I wonder someone help me with updates of off shore partner visa . While waiting for the visa , On Jan 2020 the case officer have taken the file and requested to upload more documents (s56), I have done all the requested documents without any delay. On 4th Oct 2020 I have received an auto generate email Which was mentioned that"We are writing to inform you that your application for a Partner (Provisional) visa is in progress. Your application takes time to process as we complete a number of thorough checks."
Have anyone gone through this situation or anyone have got recent 309 visa granted from India.? Now I have decided to travel to overseas because I haven't been seen my wife since my last visit on Nov 2019. Could some one please advise?


----------



## Micarchie (Nov 21, 2020)

Geojeo said:


> I wonder someone help me with updates of off shore partner visa . While waiting for the visa , On Jan 2020 the case officer have taken the file and requested to upload more documents (s56), I have done all the requested documents without any delay. On 4th Oct 2020 I have received an auto generate email Which was mentioned that"We are writing to inform you that your application for a Partner (Provisional) visa is in progress. Your application takes time to process as we complete a number of thorough checks."
> Have anyone gone through this situation or anyone have got recent 309 visa granted from India.? Now I have decided to travel to overseas because I haven't been seen my wife since my last visit on Nov 2019. Could some one please advise?


Hi Geojeo, you might have more luck with this question in the 309 Waiting Room thread in the Immigration and Visas Forum.
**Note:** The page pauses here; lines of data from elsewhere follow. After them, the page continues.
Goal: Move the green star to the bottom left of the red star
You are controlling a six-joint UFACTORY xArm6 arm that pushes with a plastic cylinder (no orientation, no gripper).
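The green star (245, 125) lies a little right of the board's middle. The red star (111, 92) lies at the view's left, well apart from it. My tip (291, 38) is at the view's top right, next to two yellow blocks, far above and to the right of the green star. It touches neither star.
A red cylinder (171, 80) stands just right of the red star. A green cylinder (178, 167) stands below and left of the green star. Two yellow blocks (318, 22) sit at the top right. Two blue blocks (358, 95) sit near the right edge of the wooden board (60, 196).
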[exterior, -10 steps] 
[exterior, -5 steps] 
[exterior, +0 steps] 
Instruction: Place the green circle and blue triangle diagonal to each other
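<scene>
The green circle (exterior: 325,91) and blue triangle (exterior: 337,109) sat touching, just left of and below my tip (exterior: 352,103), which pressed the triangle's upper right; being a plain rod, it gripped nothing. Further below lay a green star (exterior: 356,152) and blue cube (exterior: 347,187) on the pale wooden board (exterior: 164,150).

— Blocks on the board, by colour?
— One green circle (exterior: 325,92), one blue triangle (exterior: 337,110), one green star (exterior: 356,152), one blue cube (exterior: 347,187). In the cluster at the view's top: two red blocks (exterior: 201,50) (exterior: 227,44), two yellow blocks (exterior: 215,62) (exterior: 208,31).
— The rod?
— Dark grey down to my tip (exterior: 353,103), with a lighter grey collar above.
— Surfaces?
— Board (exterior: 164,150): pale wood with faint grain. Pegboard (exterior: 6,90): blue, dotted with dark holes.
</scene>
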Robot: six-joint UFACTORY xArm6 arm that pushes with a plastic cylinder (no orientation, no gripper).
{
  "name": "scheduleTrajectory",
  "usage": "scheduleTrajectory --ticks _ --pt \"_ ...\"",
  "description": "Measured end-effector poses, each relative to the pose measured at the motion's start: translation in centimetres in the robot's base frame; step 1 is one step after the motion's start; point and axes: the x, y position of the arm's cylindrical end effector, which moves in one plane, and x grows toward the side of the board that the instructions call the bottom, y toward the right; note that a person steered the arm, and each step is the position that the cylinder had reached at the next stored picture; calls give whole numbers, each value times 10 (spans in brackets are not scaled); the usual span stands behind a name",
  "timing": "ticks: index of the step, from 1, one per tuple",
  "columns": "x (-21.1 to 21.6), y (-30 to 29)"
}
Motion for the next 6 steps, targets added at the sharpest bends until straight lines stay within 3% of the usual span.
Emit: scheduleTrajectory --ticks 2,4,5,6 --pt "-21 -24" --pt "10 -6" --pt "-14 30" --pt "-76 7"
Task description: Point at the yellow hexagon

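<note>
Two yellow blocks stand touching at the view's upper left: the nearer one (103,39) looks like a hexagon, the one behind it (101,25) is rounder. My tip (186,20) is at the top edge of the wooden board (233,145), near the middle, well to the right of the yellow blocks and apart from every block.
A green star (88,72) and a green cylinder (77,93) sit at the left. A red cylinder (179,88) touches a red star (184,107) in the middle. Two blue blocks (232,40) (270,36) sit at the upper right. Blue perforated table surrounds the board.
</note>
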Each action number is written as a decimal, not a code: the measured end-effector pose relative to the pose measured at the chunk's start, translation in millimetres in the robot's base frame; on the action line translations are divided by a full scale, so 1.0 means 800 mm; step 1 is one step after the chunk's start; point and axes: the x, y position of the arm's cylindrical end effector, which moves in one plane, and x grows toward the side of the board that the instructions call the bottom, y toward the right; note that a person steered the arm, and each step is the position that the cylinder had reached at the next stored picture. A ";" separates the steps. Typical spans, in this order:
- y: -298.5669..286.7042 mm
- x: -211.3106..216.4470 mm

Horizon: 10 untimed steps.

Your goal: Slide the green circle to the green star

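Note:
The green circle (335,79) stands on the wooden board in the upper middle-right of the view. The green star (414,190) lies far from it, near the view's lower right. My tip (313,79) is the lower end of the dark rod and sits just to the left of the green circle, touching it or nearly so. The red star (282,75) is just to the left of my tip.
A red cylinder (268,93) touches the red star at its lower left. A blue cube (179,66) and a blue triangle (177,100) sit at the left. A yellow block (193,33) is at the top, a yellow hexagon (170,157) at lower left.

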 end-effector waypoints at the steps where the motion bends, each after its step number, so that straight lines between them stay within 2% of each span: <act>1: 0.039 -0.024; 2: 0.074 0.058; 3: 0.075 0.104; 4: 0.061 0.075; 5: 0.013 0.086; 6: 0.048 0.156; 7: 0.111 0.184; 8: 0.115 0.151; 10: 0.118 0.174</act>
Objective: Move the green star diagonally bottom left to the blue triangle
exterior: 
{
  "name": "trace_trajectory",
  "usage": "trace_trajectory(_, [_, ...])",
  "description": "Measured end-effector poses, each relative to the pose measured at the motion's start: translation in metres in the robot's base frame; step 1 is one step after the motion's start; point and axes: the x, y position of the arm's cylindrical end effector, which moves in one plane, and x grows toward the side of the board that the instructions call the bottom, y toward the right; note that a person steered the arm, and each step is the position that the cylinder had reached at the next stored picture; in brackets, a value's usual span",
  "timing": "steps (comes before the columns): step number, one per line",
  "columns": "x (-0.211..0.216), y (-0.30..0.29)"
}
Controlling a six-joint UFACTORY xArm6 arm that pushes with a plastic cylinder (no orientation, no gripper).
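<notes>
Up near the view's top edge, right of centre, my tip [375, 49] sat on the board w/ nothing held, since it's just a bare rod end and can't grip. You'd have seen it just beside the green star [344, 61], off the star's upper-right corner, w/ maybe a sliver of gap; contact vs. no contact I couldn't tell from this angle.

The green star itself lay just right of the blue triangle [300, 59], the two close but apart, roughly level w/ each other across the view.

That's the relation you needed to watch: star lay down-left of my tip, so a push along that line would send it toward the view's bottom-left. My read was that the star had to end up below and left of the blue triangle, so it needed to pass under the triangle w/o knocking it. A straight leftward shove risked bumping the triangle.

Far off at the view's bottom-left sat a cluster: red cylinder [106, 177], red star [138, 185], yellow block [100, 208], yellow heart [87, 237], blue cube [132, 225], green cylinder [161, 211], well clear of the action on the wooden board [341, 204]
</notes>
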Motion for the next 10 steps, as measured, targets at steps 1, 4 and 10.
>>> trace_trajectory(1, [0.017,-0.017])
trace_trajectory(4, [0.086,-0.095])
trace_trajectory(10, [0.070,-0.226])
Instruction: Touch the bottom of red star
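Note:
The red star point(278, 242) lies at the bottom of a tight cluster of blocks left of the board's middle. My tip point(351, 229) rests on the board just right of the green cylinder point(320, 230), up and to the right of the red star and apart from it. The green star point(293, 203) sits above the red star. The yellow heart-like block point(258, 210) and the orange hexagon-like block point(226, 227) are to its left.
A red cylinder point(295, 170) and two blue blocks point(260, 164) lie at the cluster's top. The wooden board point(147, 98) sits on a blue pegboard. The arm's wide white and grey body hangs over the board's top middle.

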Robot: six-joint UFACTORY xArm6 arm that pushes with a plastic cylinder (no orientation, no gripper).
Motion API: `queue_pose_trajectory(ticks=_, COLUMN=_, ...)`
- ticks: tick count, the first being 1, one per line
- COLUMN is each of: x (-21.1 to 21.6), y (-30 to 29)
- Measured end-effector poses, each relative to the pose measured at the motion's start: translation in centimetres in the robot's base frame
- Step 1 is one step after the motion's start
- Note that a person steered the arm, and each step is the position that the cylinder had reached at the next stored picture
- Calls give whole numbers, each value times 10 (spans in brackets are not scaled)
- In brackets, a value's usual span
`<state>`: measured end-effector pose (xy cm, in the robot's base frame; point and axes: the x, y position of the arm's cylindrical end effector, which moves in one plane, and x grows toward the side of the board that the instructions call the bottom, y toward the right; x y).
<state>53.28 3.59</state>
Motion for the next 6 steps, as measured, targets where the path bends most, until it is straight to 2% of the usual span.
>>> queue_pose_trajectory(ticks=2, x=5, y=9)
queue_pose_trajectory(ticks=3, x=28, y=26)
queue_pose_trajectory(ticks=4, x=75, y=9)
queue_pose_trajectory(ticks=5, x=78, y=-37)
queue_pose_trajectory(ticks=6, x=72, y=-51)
I'm not clever enough to link it but you will find it in the directly, it has a lot of activity so you should see it straight away. There is also a specific thread regarding visas from the India so you could try there too.

I'm also not expert on 309's and am waiting for mine too but from what I've read I believe the short answer to this question is there is no set timescale, they can take as little time or as long as they need but it is at least a good sign that you have heard so fingers crossed it won't be too long now. Good luck!


----------